Awesome

This is the code to our paper "Fair and accurate age prediction using distribution aware data curation and augmentation".

Basic Overview

Data

In our whole procedure, we used 6 datasets in total. For pre-training, we used IMDB-WIKI dataset, which are separated into two subdatasets: WIKI and IMDB. For analysis and curating our Balanced Dataset, UTK-Face, MOPRH-2, Megaage-Asian and APPA-REAL datasets are utilized. For generalization test, FG-NET dataset is taken as a dataset from a total different distribution.

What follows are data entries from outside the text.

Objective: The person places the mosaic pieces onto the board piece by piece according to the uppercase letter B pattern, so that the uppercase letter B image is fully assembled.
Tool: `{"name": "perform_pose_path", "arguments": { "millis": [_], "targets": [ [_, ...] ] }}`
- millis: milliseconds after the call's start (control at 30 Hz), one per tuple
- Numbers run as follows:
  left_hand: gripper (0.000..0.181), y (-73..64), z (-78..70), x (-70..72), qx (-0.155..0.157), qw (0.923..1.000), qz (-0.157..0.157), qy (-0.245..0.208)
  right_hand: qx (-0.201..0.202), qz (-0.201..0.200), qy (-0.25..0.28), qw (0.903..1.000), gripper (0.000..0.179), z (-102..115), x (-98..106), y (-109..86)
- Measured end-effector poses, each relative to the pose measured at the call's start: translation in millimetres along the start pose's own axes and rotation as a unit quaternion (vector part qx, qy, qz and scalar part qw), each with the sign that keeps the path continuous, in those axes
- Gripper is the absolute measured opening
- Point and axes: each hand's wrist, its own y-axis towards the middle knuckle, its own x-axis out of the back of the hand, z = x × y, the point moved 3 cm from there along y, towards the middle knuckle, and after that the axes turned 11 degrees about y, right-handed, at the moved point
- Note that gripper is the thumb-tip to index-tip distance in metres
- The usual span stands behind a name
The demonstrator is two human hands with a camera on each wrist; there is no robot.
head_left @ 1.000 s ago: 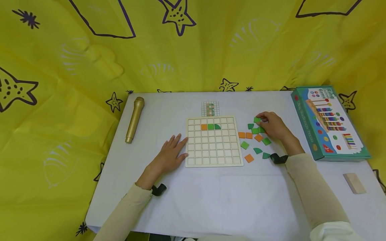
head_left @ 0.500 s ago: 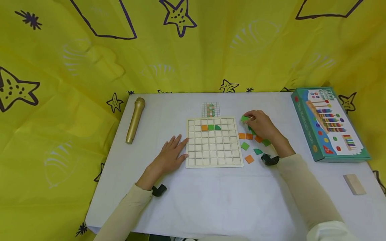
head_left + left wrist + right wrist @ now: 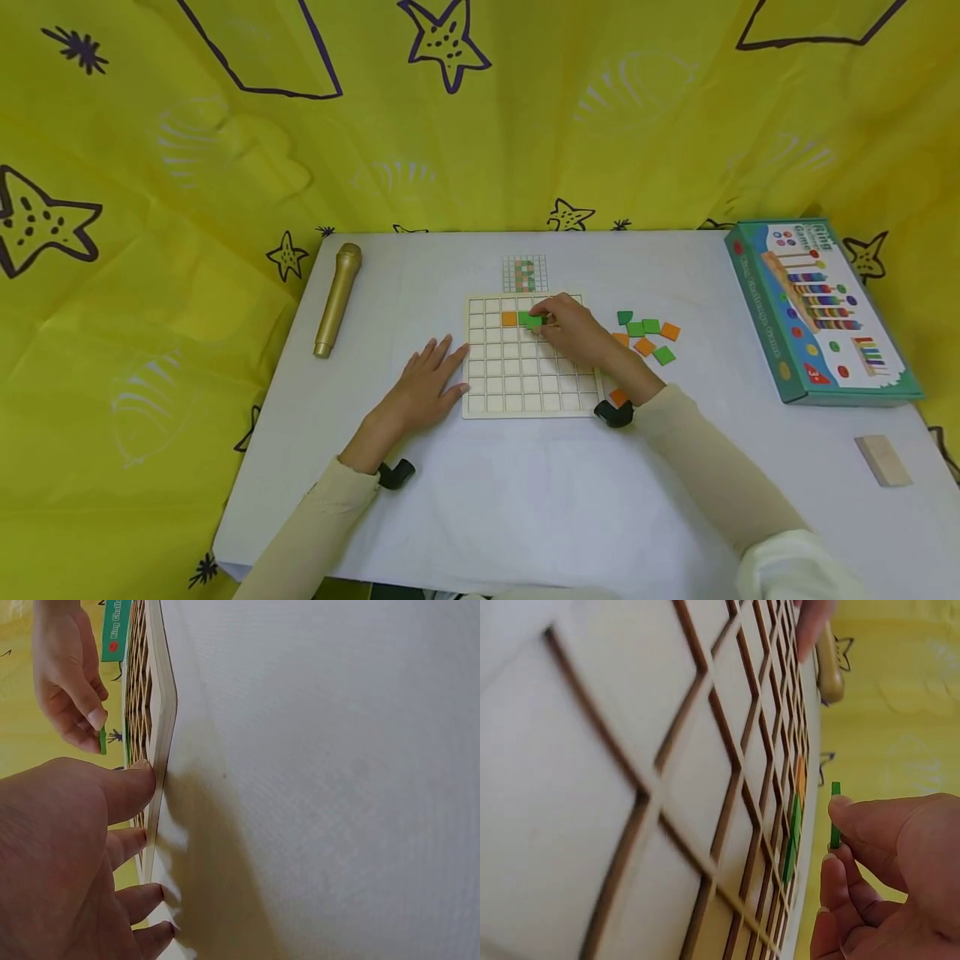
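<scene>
A pale wooden grid board lies mid-table with an orange square tile and green tiles in its upper cells. My right hand pinches a green square tile between thumb and fingertips, just above the board; in the head view it overlaps the placed green tiles. My left hand rests at the board's left edge, fingers spread and fairly straight. In the left wrist view its thumb touches the board's rim.
Right of the board lie several loose tiles, green and orange, some hidden by the right forearm. A small printed pattern card sits behind the board. A gold microphone, a game box and a wooden block stand farther out.
My right hand has carried the green square tile leftward from the loose tiles to over the upper part of the board. The left hand has stayed at the board's edge.
</scene>
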Motion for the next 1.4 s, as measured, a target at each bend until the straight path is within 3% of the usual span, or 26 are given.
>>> {"name": "perform_pose_path", "arguments": {
  "millis": [233, 633, 1200, 1400],
  "targets": [
    [0.07, -1.0, -0.9, 1.9, -0.002, 1.0, 0.0, -0.007, 0.011, 0.006, -0.029, 0.9995, 0.03, 7, -22, 6.9],
    [0.069, -1.3, 1.7, 0.3, -0.006, 1.0, -0.001, -0.007, 0.052, -0.001, -0.092, 0.9944, 0.009, 8, -34, 12.7],
    [0.068, -1.1, 1.9, 0.9, -0.006, 0.9999, 0.005, -0.009, 0.062, 0.001, -0.141, 0.9881, 0.016, 21, -40, 13.7],
    [0.068, -1.9, 0.7, 1.3, -0.003, 0.9999, 0.004, -0.013, 0.032, 0.011, -0.125, 0.9916, 0.024, 17, -29, 10.3]
  ]
}}
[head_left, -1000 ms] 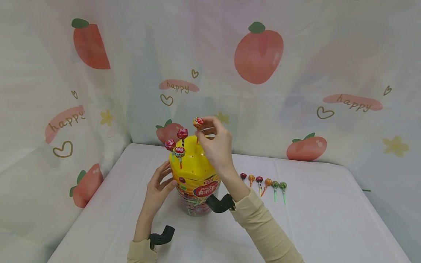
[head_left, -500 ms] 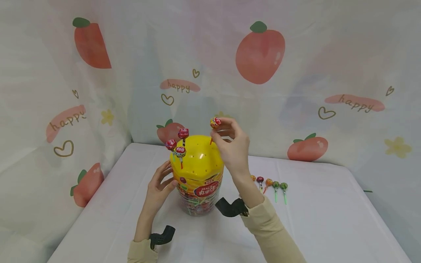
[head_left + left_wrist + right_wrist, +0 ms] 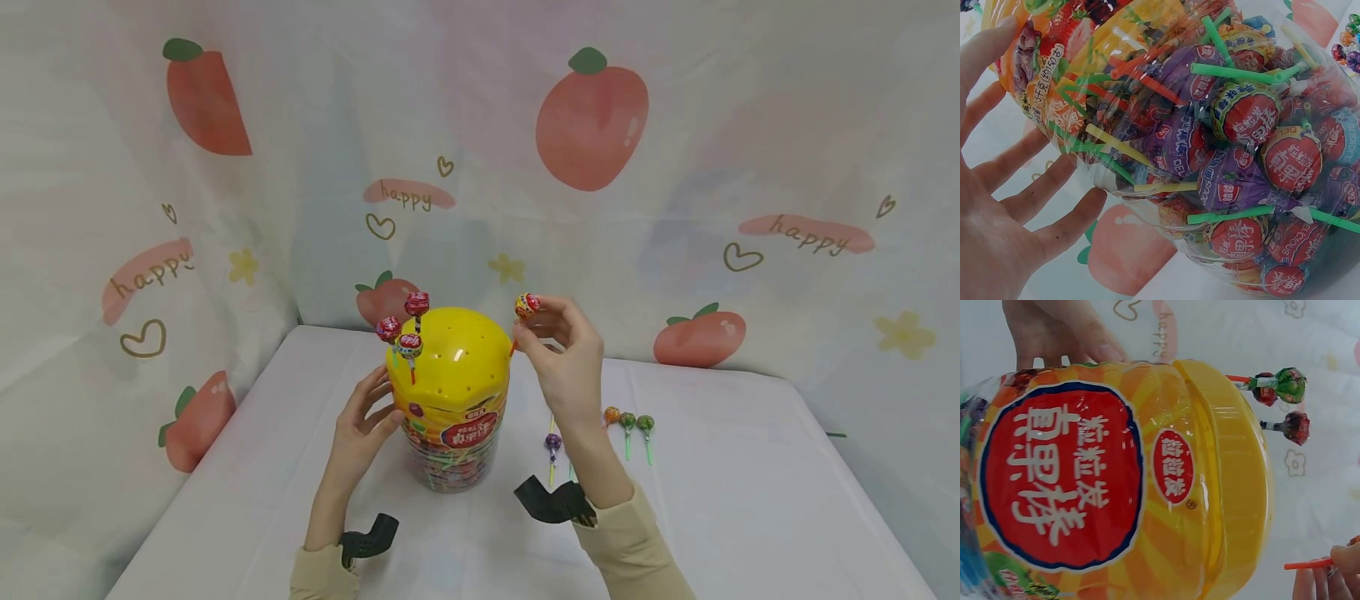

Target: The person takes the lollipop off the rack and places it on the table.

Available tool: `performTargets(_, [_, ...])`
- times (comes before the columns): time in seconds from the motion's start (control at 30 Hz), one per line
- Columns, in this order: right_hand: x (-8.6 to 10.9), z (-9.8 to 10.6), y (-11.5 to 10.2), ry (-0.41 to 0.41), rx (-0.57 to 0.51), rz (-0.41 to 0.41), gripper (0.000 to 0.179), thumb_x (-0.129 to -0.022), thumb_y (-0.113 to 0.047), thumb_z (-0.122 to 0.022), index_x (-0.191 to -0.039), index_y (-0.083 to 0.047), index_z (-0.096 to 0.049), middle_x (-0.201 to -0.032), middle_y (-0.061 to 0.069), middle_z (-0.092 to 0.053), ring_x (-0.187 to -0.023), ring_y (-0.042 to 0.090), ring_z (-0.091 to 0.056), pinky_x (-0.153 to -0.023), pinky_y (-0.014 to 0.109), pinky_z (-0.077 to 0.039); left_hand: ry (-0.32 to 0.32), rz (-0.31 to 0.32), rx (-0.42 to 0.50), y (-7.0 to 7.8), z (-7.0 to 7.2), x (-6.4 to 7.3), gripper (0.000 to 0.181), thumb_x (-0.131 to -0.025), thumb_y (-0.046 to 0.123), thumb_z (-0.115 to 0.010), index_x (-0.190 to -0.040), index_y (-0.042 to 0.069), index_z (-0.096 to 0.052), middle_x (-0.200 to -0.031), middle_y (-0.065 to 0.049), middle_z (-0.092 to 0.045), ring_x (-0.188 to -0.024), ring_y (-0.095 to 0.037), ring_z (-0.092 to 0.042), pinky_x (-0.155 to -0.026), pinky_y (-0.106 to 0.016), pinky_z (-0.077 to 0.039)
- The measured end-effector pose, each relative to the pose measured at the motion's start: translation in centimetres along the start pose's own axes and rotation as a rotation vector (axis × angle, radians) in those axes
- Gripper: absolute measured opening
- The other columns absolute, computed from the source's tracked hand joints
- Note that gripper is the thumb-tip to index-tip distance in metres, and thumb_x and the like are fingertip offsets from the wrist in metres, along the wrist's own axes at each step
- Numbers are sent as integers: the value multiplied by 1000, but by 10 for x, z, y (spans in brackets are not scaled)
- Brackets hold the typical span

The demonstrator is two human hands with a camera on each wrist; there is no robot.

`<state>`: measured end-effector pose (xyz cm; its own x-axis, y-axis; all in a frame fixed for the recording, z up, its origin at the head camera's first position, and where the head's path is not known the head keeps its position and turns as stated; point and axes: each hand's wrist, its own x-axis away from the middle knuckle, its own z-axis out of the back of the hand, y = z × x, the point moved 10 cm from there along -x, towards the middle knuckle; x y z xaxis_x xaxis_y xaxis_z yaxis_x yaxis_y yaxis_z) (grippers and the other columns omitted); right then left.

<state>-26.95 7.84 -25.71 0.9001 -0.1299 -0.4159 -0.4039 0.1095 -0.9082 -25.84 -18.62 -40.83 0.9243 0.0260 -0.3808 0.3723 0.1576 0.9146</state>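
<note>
A clear jar point(image 3: 450, 458) of wrapped lollipops stands upright on the table, with a yellow domed lid point(image 3: 459, 358) dotted with small holes. Three lollipops point(image 3: 410, 345) stick up from the lid's left side. My left hand point(image 3: 363, 429) rests against the jar's left side; in the left wrist view its spread, nearly straight fingers point(image 3: 1063, 231) touch the plastic. Just right of the lid, my right hand point(image 3: 572, 367) pinches a red-and-yellow wrapped lollipop point(image 3: 527, 305) upright by its stick. That red stick point(image 3: 1307, 565) points toward the lid in the right wrist view, apart from it.
Right of the jar lie several loose lollipops, among them a purple one point(image 3: 552, 442), an orange one point(image 3: 612, 415) and a green one point(image 3: 646, 423). My right forearm partly hides them. A printed cloth backdrop point(image 3: 480, 100) rises behind and left of the white table point(image 3: 750, 500).
My right hand has moved right and slightly down with the lollipop, from above the lid to beside it. The left hand, the jar and the three lollipops in the lid stay put.
</note>
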Motion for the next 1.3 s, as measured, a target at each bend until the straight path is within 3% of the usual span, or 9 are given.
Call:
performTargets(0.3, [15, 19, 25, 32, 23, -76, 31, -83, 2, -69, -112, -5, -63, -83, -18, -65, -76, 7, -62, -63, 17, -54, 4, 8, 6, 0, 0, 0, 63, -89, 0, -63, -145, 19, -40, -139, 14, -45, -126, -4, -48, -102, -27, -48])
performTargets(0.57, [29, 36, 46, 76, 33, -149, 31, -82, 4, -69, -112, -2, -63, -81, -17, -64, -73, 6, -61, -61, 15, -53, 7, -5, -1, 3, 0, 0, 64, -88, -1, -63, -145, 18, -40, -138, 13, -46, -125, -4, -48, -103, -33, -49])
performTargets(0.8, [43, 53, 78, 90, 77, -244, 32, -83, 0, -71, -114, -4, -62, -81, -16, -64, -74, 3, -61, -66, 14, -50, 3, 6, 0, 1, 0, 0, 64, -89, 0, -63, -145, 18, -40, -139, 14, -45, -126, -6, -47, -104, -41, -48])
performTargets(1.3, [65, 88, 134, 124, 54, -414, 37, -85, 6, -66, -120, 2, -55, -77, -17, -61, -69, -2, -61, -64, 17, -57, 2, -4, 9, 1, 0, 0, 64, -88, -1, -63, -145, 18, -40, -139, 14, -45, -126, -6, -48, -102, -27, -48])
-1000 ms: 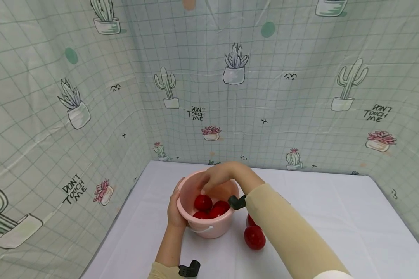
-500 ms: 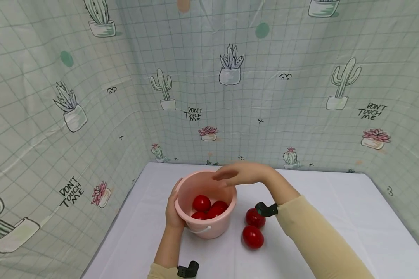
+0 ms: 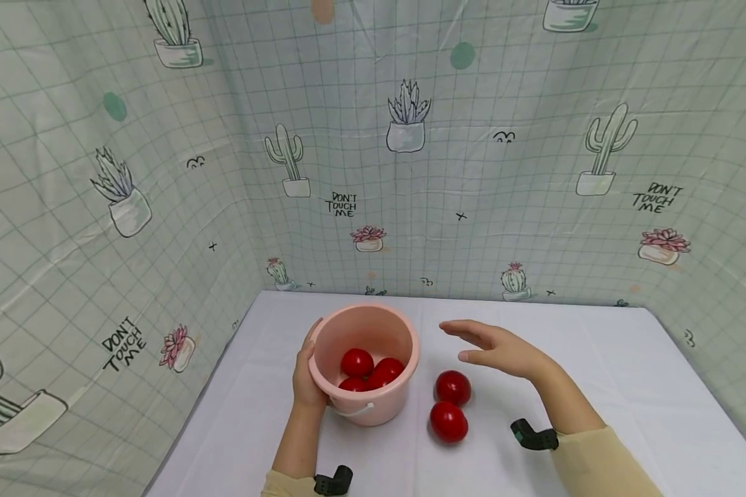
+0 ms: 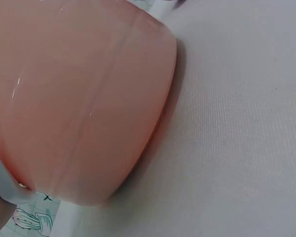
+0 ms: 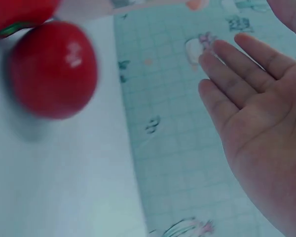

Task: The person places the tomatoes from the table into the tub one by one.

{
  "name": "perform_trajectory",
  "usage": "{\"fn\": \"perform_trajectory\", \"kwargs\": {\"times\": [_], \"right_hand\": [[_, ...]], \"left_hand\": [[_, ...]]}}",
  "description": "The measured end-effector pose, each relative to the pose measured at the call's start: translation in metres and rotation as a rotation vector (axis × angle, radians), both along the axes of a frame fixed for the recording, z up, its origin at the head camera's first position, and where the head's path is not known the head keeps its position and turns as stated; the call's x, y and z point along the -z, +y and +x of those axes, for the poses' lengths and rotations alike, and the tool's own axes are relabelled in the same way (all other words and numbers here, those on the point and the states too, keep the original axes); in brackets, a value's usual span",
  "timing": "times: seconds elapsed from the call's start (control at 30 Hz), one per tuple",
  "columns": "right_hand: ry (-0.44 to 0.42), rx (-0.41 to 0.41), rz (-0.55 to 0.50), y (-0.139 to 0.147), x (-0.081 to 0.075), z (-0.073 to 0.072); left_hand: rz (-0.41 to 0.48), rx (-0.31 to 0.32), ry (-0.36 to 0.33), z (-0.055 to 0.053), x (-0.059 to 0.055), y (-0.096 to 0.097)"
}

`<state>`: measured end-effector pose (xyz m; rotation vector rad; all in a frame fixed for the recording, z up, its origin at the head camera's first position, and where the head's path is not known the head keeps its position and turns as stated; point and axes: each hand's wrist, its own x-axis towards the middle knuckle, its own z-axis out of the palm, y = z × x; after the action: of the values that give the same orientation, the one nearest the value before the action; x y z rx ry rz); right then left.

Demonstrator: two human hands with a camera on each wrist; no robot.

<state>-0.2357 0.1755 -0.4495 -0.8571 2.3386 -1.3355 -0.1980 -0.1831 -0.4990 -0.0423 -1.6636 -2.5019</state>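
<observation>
A pink bucket (image 3: 379, 407) with a white handle (image 3: 357, 410) stands on the table, tilted slightly in the head view. Several red tomatoes (image 3: 357, 362) lie inside it. My left hand (image 3: 309, 376) holds the bucket's left side, its fingers along the outer wall. The left wrist view is mostly filled by the bucket wall (image 4: 89, 98). To the bucket's right, two tomatoes (image 3: 449, 422) lie close together; the right wrist view shows a green stem end on one. Holding nothing, my right hand (image 3: 503, 351) hovers beyond and right of them, fingers extended and thumb apart.
A white cloth covers the table (image 3: 597, 386). Behind and to the left hangs a grid-patterned curtain (image 3: 472, 172) printed with cacti. Each wrist wears a small black camera (image 3: 533, 436).
My right hand has come out of the bucket and moved right, its fingers straightening. The two tomatoes on the table are now fully visible. My left hand stays on the bucket.
</observation>
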Motion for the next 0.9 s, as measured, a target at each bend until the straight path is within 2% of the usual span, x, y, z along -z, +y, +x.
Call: {"fn": "perform_trajectory", "kwargs": {"times": [0.23,0.43,0.6,0.9], "right_hand": [[-0.052,0.068,-0.024,0.012,0.05,0.013],[-0.1,0.087,-0.032,0.007,0.078,0.015],[-0.117,0.06,-0.029,0.006,0.09,0.014],[-0.123,0.019,-0.048,0.012,0.099,0.013]], "left_hand": [[-0.021,-0.019,0.008,0.0,0.0,-0.002],[-0.005,-0.016,0.007,0.0,0.001,-0.001],[-0.009,-0.011,0.007,0.001,0.002,0.0],[-0.011,-0.002,0.014,0.001,0.001,0.002]]}}
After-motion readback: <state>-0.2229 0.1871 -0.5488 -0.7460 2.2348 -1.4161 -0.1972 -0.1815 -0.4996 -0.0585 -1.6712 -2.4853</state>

These datasets are downloaded or purchased via the following links:

IMDB-WIKI: https://data.vision.ee.ethz.ch/cvl/rrothe/imdb-wiki/
UTK-Face: https://data.vision.ee.ethz.ch/cvl/rrothe/imdb-wiki/
MORPH-2: https://ebill.uncw.edu/C20231_ustores/web/product_detail.jsp?PRODUCTID=8 (Needs to be purchased)
MegaAge-Asian: http://mmlab.ie.cuhk.edu.hk/projects/MegaAge/
APPA-REAL: http://chalearnlap.cvc.uab.es/dataset/26/description/
The Asian Face Age Dataset (AFAD): https://afad-dataset.github.io/
Cross-Age Celebrity Dataset (CACD): https://bcsiriuschen.github.io/CARC/

After downloading these datasets, they are required to be moved to the ./data folder extracted to their corresponding folders.

<br>

Data pre-processing

After downloading and unzipping data in the ./data folder, go into pre-processing folder and run the following code to construct Balanced Data.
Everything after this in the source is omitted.